> _Exercise data_

____

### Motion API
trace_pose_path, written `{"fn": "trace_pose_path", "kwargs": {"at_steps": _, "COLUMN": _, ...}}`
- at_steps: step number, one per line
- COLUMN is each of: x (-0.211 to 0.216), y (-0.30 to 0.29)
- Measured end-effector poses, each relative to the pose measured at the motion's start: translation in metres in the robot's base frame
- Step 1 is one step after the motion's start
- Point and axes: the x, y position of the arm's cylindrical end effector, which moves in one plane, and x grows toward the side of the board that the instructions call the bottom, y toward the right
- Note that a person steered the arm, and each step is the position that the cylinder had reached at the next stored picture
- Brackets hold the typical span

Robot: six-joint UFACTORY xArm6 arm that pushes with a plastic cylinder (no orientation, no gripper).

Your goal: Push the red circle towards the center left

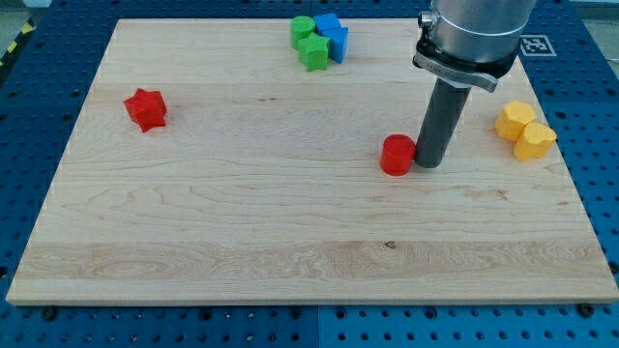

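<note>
The red circle (396,155) lies on the wooden board (290,222), right of the board's middle. My tip (427,163) stands on the board just to the right of the red circle, touching or almost touching its right side. The dark rod rises from there to the grey arm at the view's top right.
A red star block (146,109) sits at the board's left. Two green blocks (309,43) and two blue blocks (332,36) cluster at the top centre. Two yellow blocks (525,130) lie at the right edge. Blue perforated table surrounds the board.
</note>
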Motion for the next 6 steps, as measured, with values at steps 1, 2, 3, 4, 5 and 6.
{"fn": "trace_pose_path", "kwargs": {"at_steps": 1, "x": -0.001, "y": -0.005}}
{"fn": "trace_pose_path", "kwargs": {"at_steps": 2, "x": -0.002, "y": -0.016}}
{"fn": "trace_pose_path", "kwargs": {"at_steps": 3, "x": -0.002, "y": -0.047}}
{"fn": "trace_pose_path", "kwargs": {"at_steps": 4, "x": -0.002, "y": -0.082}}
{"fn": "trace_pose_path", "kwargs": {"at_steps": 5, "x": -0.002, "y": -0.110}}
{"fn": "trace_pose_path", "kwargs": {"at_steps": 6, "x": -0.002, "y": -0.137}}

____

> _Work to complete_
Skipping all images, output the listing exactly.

> _Task response_
### Motion API
trace_pose_path, written `{"fn": "trace_pose_path", "kwargs": {"at_steps": _, "COLUMN": _, ...}}`
- at_steps: step number, one per line
- COLUMN is each of: x (-0.211 to 0.216), y (-0.30 to 0.29)
- Measured end-effector poses, each relative to the pose measured at the motion's start: translation in metres in the robot's base frame
- Step 1 is one step after the motion's start
- Point and axes: the x, y position of the arm's cylindrical end effector, which moves in one plane, and x grows toward the side of the board that the instructions call the bottom, y toward the right
- Note that a person steered the arm, and each step is the position that the cylinder had reached at the next stored picture
- Brackets hold the typical span

Robot: six-joint UFACTORY xArm6 arm that pushes with a plastic cylinder (no orientation, no gripper).

Your goal: Push the red circle towards the center left


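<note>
The red circle (396,155) lies on the wooden board (290,222), right of the board's middle. My tip (427,163) stands on the board just to the right of the red circle, touching or almost touching its right side. The dark rod rises from there to the grey arm at the view's top right.
A red star block (146,109) sits at the board's left. Two green blocks (309,43) and two blue blocks (332,36) cluster at the top centre. Two yellow blocks (525,130) lie at the right edge. Blue perforated table surrounds the board.
</note>
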Motion for the next 6 steps, as measured, with values at steps 1, 2, 3, 4, 5 and 6.
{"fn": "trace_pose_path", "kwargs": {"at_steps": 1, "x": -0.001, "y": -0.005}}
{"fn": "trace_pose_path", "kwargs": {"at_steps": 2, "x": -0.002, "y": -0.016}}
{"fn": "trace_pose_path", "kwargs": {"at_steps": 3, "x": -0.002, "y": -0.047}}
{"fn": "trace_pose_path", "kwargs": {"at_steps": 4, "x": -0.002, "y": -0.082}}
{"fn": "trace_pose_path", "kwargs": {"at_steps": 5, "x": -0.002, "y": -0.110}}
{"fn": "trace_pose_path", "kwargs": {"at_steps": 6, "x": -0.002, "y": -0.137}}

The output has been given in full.